Pour compléter cet article, il nous paraît intéressant de décrire plus en détail le principe des tables d'empreintes pré-calculées, tel que proposé au début des années 80 par Martin Hellman. En effet le principe n'est pas, comme on pourrait le penser, de construire un grand dictionnaire donnant l'empreinte pour chacun de mots de passe possibles : la taille de ce dictionnaire serait alors énorme (2^37 entrées dans le cas de l'empreinte "LMhash"). Au contraire, "l'astuce" est de ne conserver que certaines de ces empreintes (typiquement une sur 4000) et d'en déduire les autres par une fonction de dérivation. Plus précisément, l'algorithme de Hellman crée des chaînes d'empreintes du type :

Mot de passe1 => empreinte 1 -> Mot de passe 2 => empreinte 2 ->… -> Mot de passe N => empreinte N

La fonction "f" qui transforme une "empreinte 1" en un "Mot de passe 2" est une fonction arbitraire (par exemple : transformer chaque octet de l'empreinte en un caractère imprimable) qui a pour seul but de créer une chaîne (une succession) d'empreintes. En effet, si cette chaîne existe, il n'est plus nécessaire de conserver toutes les empreintes contenues dans la chaîne, mais simplement la tête de la chaîne ("Mot de passe 1") et la fin ("empreinte N") : toutes les autres valeurs peuvent être recalculées rapidement au moment où l'on en a besoin. Le dictionnaire des empreintes pré-calculées est donc en fait un tableau mémorisant les couples ("Mot de passe 1", "empreinte N") pour X chaînes qui ont été pré-calculées, et la probabilité de trouver un mot de passe (par exemple 99,9%) dépend du nombre X de chaînes que l'on utilise, et de l'efficacité de la fonction "f". Il faut trouver un couple "(X,f)" qui donnera une bonne couverture de l'espace de tous les mots de passe possibles.

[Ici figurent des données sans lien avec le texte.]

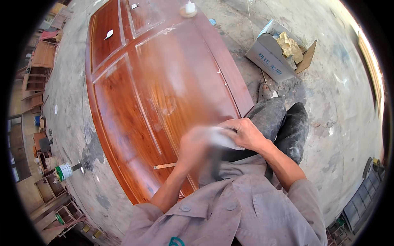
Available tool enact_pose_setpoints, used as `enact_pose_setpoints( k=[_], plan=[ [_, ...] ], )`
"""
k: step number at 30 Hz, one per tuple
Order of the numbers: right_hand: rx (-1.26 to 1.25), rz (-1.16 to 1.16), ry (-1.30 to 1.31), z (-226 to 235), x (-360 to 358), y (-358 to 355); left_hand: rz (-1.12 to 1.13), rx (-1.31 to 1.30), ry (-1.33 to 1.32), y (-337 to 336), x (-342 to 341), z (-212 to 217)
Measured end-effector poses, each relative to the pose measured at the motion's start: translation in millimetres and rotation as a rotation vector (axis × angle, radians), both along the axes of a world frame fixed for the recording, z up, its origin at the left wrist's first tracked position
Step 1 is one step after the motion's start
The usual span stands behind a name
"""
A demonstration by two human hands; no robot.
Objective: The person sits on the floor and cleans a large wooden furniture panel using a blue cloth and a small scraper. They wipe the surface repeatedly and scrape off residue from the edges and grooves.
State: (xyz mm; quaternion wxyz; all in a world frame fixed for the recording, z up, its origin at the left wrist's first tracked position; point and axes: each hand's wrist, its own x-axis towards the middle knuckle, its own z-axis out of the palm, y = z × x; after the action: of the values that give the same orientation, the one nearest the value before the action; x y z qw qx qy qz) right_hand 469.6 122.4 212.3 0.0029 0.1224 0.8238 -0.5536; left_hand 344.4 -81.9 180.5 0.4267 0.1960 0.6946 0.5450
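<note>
Both my hands meet over the near edge of a glossy reddish-brown wooden panel (119,143) with recessed sections. My right hand (245,133) has its fingers bent closed round a white, thin piece (225,138). It could be cloth or paper; blur hides which. Against the other side of this piece is my left hand (193,143), its fingers smeared by motion. Below the hands hangs a dark blurred strip (215,160) that I cannot make out. Close to my left wrist a narrow light-wood stick (165,166) lies on the panel. Whitish dust dulls the panel's right part.
An open cardboard box (273,57) holding crumpled brown paper (290,46) stands on the concrete floor (328,123), right of the panel. On the panel's far end sits a small white container (190,8). A white-and-green can (63,171) and wooden furniture frames (43,53) stand left.
</note>
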Motion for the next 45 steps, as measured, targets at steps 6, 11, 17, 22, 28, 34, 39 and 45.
enact_pose_setpoints(
  k=[6,11,17,22,28,34,39,45],
  plan=[
    [0.461,-0.084,0.129,-26,26,-5,-0.063,-0.031,-0.211,22,-6,-19],
    [0.589,-0.238,0.171,-40,27,-20,0.109,-0.060,-0.603,51,-4,-12],
    [0.436,-0.219,0.012,-35,23,-24,-0.067,-0.065,-0.521,54,-12,-17],
    [0.276,-0.141,-0.009,-41,11,0,-0.130,0.021,-0.436,57,-24,-17],
    [-0.618,-0.308,-0.279,-64,7,27,0.034,-0.024,-0.533,75,-22,-12],
    [-0.696,-0.470,-0.226,-63,3,10,0.081,-0.148,-0.370,78,-17,-25],
    [-0.553,-0.623,-0.151,-65,-4,-5,0.085,-0.146,-0.353,85,-15,-37],
    [-0.032,-0.825,-0.344,-115,-20,29,-0.044,-0.214,0.730,75,-114,-133]
  ],
)
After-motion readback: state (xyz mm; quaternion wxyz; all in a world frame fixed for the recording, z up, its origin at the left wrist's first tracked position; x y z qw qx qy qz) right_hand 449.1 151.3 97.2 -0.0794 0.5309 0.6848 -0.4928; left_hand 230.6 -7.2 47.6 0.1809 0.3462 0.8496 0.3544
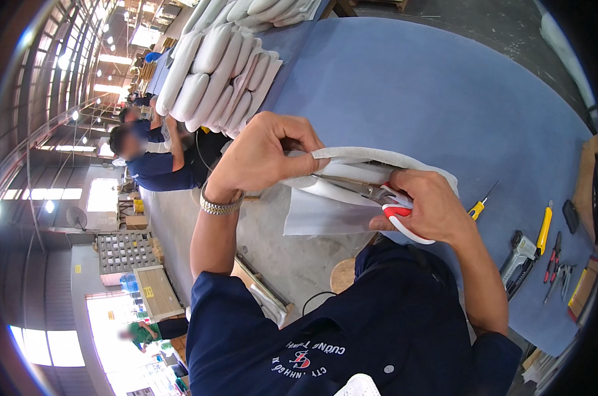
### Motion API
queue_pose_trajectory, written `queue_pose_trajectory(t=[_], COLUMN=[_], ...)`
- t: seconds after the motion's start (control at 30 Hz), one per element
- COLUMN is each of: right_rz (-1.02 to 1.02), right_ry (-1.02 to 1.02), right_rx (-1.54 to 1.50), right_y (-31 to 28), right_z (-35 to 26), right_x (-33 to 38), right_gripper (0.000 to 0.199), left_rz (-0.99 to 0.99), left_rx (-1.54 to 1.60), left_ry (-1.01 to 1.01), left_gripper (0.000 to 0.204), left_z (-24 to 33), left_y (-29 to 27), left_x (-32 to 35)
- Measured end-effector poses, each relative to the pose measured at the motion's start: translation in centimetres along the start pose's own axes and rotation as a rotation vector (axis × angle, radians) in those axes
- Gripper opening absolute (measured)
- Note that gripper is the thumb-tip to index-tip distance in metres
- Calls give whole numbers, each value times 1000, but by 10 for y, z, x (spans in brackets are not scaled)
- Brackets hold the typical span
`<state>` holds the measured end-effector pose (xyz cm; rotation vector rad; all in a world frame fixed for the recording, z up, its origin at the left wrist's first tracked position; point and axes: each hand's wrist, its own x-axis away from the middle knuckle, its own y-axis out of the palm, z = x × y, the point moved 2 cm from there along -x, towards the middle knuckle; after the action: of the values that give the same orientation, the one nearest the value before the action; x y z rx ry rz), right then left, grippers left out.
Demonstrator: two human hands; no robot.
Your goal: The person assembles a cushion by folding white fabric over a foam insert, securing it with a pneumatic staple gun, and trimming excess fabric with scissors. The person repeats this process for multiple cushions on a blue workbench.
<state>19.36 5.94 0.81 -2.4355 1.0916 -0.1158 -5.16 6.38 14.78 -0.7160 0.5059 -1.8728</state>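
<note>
My left hand (262, 155) pinches the edge of a white padded fabric piece (371, 162) and holds it up over the near edge of the blue table (431, 92). My right hand (425, 206) grips a pair of scissors (371, 193) with red and white handles. The metal blades point left and lie against the white fabric just below my left fingers. A loose white sheet (315, 218) hangs under the piece. A metal watch (219, 206) is on my left wrist.
A stack of white padded cushions (219, 69) lies at the table's far left. Tools sit at the right: a yellow screwdriver (478, 206), a staple gun (520, 257), a yellow knife (544, 228), pliers (554, 254). Other people (150, 165) work at the left.
</note>
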Motion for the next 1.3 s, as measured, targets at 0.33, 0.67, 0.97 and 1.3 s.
queue_pose_trajectory(t=[0.33, 0.67, 0.97, 1.3], right_rz=[-24, -63, -72, -50], right_ry=[0, 6, 19, 6], right_rx=[2, -25, -14, -21], right_y=[3, -8, -9, -4], right_z=[4, 2, -2, -5], right_x=[-2, 2, 4, 7], right_gripper=[68, 73, 73, 73], left_rz=[-20, -23, -18, -20], left_rx=[-6, 20, 4, 47], left_ry=[11, -101, -108, -97], left_gripper=[12, 4, 3, 3], left_z=[2, 6, 3, 2], left_y=[-1, 0, -1, 1], left_x=[-2, -3, 0, 4])
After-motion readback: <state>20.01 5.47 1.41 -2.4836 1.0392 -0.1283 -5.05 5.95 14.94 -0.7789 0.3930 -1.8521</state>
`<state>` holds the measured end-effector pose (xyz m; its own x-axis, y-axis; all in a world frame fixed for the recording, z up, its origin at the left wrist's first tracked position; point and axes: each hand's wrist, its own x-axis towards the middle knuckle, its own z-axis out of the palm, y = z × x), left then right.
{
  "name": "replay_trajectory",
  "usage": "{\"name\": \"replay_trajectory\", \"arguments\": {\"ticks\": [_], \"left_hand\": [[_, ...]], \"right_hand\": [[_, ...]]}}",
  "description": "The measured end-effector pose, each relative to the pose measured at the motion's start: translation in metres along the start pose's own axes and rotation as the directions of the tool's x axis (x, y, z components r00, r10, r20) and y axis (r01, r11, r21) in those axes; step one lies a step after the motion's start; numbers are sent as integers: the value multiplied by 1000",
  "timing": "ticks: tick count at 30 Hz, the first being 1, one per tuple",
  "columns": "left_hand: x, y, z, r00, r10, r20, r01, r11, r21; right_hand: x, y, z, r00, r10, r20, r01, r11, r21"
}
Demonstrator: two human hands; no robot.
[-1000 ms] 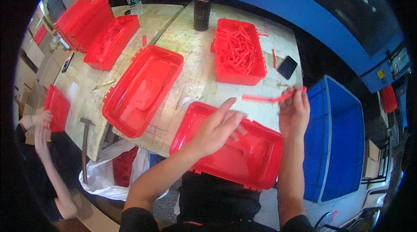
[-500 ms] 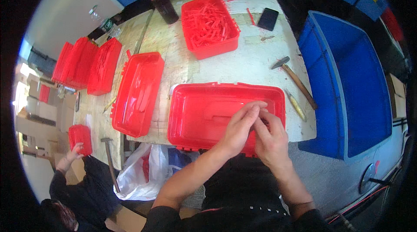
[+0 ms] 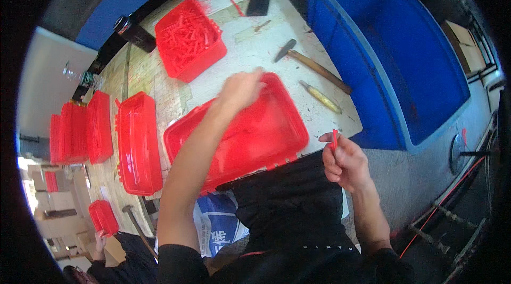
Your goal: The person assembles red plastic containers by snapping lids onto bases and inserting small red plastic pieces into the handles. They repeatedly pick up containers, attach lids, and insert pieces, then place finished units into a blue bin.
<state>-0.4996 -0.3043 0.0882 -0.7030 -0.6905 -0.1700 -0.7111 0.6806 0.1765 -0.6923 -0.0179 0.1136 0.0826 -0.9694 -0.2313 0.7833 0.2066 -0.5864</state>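
Observation:
A shallow red plastic tray (image 3: 250, 140) lies at an angle in front of me at the table's near edge. My left hand (image 3: 240, 91) is at its far rim, its fingers smeared by motion. I cannot tell whether it grips the rim. To the right, off the table edge, my right hand (image 3: 348, 164) pinches a small red plastic strip (image 3: 334, 139) between thumb and fingers, the strip pointing up. Beyond the tray, a red bin (image 3: 199, 66) is filled with loose red plastic strips (image 3: 183, 39).
A hammer (image 3: 314, 67) and a yellow-handled knife (image 3: 322, 97) lie right of the tray, a black phone (image 3: 259, 2) farther back. A large blue crate (image 3: 367, 60) stands at right. Another red tray (image 3: 139, 145), stacked red parts (image 3: 74, 132) and a co-worker's hand (image 3: 100, 240) are at left.
My hands, together over the tray before, are now apart: the left at the far rim, the right out to the right with a red strip showing. The tray sits turned, and the view has swung.

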Motion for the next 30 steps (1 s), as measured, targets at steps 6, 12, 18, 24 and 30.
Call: {"name": "replay_trajectory", "arguments": {"ticks": [6, 12, 18, 24, 30], "left_hand": [[-51, -86, -6, 904, -405, -135, 385, 910, -157], [-123, -73, 12, 814, -577, -67, 556, 807, -198], [-124, -47, -6, 888, -190, -418, 150, 981, -127], [-51, -64, -20, 989, 31, 145, 1, 976, -217], [-50, -74, -2, 986, 92, 140, -53, 964, -262]], "right_hand": [[19, 3, -6, 991, -10, 130, -21, 971, 237], [47, -7, 17, 974, 176, 140, -175, 984, -18], [94, 0, 67, 968, -70, 240, 249, 210, -946], [173, 37, 95, 982, 14, 186, 183, -268, -946], [209, 62, 92, 989, 97, -112, -103, -94, -990]]}}
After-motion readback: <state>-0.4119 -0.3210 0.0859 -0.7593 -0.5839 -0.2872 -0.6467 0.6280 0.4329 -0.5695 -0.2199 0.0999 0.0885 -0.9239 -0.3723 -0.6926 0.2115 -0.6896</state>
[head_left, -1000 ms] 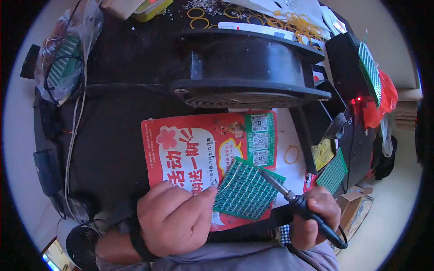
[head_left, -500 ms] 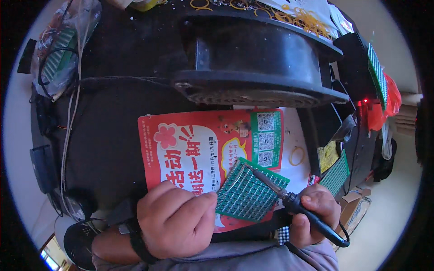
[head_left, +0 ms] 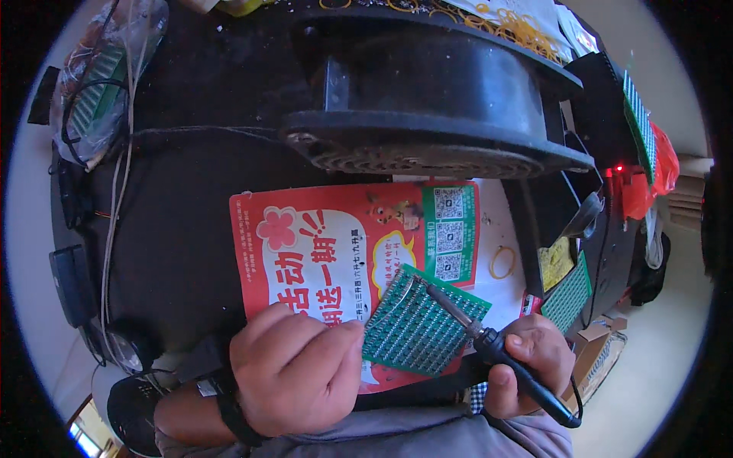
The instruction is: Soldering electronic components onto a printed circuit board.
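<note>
A green circuit board (head_left: 424, 328) with rows of small solder pads lies tilted over a red printed leaflet (head_left: 321, 206). My left hand (head_left: 298, 370) is closed at the board's left edge, its fingertips pinching a thin silvery solder wire (head_left: 395, 307). That wire curves up across the board toward its upper corner. From the right, my right hand (head_left: 534, 365) grips a soldering iron (head_left: 496, 347) by its black handle. The iron's tip points up and left over the upper part of the board, close to the wire's end; whether it touches a pad I cannot tell.
A large black fan (head_left: 435, 91) stands just beyond the leaflet. To the right are a holder with a yellow sponge (head_left: 556, 263) and another green board (head_left: 569, 294). Rubber bands (head_left: 519, 34) lie at the back; cables (head_left: 122, 183) run down the left side.
The soldering iron's tip has drawn back slightly to the right and down from the wire's end. The left hand and the board have barely shifted.
</note>
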### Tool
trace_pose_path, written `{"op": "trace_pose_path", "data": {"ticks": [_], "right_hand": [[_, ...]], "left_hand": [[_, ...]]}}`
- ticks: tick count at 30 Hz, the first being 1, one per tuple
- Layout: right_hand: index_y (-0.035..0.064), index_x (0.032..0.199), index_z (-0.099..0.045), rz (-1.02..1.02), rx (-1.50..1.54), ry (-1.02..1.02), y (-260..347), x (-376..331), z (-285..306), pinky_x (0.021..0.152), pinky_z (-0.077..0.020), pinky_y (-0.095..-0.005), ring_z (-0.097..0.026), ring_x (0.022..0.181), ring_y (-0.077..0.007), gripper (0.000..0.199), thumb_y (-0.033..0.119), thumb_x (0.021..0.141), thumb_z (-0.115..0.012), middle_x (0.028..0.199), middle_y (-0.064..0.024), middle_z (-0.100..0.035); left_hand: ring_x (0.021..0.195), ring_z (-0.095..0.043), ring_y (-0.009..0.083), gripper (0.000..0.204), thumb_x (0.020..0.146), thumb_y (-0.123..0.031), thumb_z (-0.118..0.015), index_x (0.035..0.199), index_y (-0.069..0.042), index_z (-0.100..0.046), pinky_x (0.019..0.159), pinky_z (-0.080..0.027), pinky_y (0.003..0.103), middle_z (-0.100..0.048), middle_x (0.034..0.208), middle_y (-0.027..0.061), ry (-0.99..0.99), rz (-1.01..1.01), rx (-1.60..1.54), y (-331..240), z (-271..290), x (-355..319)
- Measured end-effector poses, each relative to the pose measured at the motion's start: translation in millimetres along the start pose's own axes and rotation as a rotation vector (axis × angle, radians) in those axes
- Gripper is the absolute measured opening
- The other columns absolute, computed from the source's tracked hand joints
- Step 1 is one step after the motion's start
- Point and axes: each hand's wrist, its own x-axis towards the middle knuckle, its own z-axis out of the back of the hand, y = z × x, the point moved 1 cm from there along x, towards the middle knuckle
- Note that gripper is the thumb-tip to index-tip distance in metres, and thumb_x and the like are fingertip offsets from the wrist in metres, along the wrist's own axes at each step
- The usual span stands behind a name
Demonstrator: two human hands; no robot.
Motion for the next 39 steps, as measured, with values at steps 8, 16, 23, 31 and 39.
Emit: {"op": "trace_pose_path", "data": {"ticks": [8,16,23,31,39], "right_hand": [[-0.0002,0.093,-0.059,0.022,0.011,-0.025,0.8,2.0,-1.6,0.052,-0.0511,-0.0345,-0.06,0.054,-0.0244,0.03,0.01,0.07,-0.076,0.067,-0.0091,-0.059],[-0.0004,0.093,-0.059,0.041,0.023,-0.003,0.4,4.1,-1.7,0.051,-0.0509,-0.0341,-0.06,0.053,-0.0241,0.03,0.01,0.07,-0.075,0.067,-0.0091,-0.059],[-0.0006,0.094,-0.058,0.044,0.017,-0.005,1.3,3.5,-2.7,0.052,-0.0502,-0.034,-0.06,0.054,-0.0234,0.031,0.009,0.07,-0.075,0.066,-0.0099,-0.06],[-0.0008,0.094,-0.058,0.076,0.022,-0.011,-0.2,5.9,-4.3,0.051,-0.0488,-0.0333,-0.058,0.052,-0.0221,0.03,0.009,0.069,-0.074,0.065,-0.0098,-0.06],[-0.0006,0.093,-0.058,0.077,0.012,-0.074,0.2,2.1,-6.9,0.051,-0.0485,-0.0332,-0.057,0.05,-0.0222,0.03,0.01,0.07,-0.073,0.063,-0.0095,-0.058]], "left_hand": [[0.052,-0.055,0.0222,0.022,0.063,0.005,-0.071,0.082,-0.004,-0.064,0.051,-0.044,0.033,-0.056,0.066,0.005,0.013,-0.004,0.005,0.0,-0.4,0.4],[0.052,-0.054,0.0222,0.022,0.064,0.005,-0.071,0.084,-0.003,-0.065,0.05,-0.044,0.033,-0.056,0.066,0.0053,0.008,-0.013,0.007,0.4,-1.5,0.0],[0.052,-0.054,0.022,0.024,0.064,0.004,-0.073,0.086,-0.002,-0.065,0.049,-0.043,0.034,-0.056,0.067,0.0051,0.019,-0.055,0.042,2.3,-2.3,-1.6],[0.053,-0.053,0.021,0.03,0.065,0.003,-0.073,0.094,0.0,-0.066,0.048,-0.043,0.034,-0.054,0.067,0.0041,0.067,-0.053,0.027,3.2,0.1,-4.9],[0.053,-0.053,0.0216,0.029,0.064,0.005,-0.072,0.093,0.001,-0.067,0.048,-0.042,0.034,-0.053,0.067,0.0054,0.101,-0.044,0.028,3.3,2.2,-5.0]]}}
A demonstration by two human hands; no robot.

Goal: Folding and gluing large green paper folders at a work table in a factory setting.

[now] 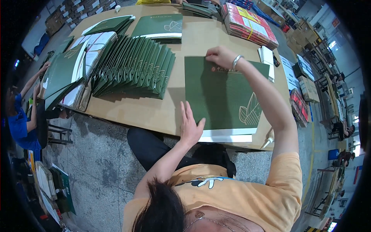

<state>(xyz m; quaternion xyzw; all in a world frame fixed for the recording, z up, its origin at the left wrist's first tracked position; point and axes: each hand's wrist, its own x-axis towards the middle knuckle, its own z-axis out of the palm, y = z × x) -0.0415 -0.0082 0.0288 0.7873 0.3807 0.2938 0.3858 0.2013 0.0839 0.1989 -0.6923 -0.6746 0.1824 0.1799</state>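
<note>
A flat green paper bag with a gold leaf outline lies on the table before me, white paper edges showing at its near side. My right hand reaches over to its far edge, fingers curled together on that edge. Beside its near left edge is my left hand, fingers spread, the thumb at the bag and the other fingers pointing away from me. To the left, several folded green paper bags stand fanned in a row. A white squeeze bottle with a nozzle lies at the table's near right edge.
Behind the fanned row lie flat green sheets. A red-and-white strapped bundle sits at the far right, white paper strips nearer. On the left, a co-worker in blue handles green bags. Another white bottle stands far left.
</note>
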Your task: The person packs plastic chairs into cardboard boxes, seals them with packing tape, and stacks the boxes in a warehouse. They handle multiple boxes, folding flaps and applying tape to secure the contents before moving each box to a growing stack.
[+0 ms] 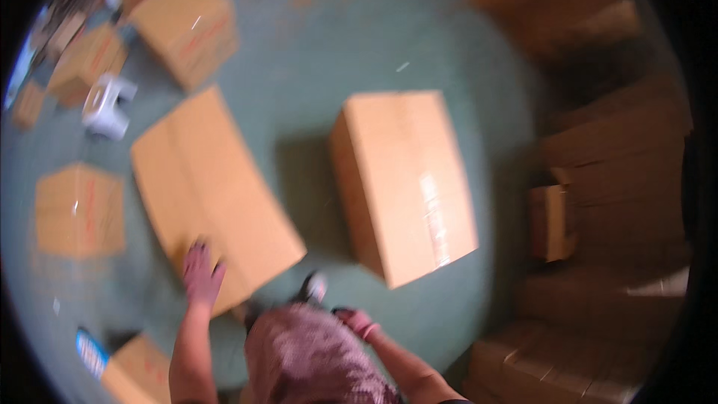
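Note:
My left hand (pixel 200 275), in a pinkish glove with darker fingertips, lies on a large flat-topped brown cardboard box (pixel 202 179). Its thumb stands apart from the fingers. My right hand (pixel 357 322), gloved too, hangs low beside my body, away from the boxes. Something dark shows at its fingers; blur hides whether that is the glove's tips or a held thing. Across a gap to the right stands a tall closed cardboard box (pixel 404 179), with shiny clear tape along its top seam.
Smaller cartons (pixel 81 209) and a white plastic stool (pixel 109 106) stand at the left. Another carton (pixel 187 30) is at the far left. Stacked brown cardboard (pixel 613 187) lines the right side. The floor (pixel 299 67) is green. One shoe (pixel 315 286) shows between the two large boxes.

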A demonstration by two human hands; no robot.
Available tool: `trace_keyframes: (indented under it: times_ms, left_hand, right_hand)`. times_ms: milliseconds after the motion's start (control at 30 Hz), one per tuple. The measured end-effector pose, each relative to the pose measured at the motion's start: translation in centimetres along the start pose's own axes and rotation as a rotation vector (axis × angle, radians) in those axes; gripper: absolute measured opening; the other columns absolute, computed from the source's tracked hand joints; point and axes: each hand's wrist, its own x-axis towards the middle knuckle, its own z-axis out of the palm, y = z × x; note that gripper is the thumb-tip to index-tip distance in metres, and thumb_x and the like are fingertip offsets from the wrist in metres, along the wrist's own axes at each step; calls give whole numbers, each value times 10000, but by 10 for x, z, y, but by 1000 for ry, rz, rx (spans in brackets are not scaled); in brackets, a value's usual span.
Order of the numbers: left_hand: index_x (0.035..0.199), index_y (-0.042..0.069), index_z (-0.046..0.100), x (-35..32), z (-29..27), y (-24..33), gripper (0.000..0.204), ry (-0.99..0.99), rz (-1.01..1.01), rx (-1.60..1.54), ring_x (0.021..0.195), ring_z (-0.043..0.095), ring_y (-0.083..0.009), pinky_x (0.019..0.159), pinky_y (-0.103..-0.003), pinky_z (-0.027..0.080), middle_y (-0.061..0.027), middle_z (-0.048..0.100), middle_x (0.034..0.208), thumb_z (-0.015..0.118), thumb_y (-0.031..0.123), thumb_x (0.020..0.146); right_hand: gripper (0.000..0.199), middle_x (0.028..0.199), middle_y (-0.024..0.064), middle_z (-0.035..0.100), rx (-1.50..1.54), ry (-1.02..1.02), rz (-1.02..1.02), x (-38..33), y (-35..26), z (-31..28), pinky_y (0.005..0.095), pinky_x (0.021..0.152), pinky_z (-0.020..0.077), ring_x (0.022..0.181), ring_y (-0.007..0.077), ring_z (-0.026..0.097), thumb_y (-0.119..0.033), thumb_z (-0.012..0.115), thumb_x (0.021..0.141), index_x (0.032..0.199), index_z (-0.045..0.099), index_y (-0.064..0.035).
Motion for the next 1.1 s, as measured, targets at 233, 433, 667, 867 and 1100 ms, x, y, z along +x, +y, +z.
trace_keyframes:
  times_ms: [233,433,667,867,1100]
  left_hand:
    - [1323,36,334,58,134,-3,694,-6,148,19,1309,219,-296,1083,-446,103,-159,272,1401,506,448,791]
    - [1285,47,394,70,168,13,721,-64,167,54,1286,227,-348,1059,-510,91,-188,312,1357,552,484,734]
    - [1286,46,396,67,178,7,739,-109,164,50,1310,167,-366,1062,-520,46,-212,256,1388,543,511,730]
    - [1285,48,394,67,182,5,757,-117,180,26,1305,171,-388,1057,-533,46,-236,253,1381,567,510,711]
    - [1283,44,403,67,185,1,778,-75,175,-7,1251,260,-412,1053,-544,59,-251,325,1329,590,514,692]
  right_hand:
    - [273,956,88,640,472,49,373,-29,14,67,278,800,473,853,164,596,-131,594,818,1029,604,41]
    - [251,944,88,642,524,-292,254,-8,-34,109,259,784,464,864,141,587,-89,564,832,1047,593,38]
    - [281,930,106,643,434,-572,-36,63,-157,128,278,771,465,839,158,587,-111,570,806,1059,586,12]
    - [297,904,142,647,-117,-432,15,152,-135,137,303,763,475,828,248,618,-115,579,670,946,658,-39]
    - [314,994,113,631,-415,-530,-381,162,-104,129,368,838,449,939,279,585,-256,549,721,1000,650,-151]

Une fois que l'on a construit le dictionnaire des empreintes pré-calculées, on peut l'utiliser pour casser des empreintes. Pour ce faire, le logiciel de cassage dérive N fois l'empreinte à casser, en examinant à chaque fois si l'empreinte générée correspond à la queue d'une des chaînes pré-calculées. Si c'est le cas, on sait alors que l'empreinte à casser se trouve dans la chaîne de dérivation, et il suffit de parcourir exhaustivement celle-ci depuis le début pour retrouver le mot de passe ayant généré l'empreinte.

L'amélioration décrite par les chercheurs de l'EPFL consiste en fait à proposer un nouveau type de chaîne (baptisée la chaîne "arc-en-ciel") plus efficace que celles proposées jusque-là.